• RAW DATA:

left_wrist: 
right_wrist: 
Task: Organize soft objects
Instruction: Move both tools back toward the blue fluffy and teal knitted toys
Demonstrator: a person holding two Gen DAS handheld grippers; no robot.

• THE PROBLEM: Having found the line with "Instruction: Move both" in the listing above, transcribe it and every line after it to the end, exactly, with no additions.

• TASK ANSWER:
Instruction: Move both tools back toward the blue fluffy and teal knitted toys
Demonstrator: a person holding two Gen DAS handheld grippers; no robot.

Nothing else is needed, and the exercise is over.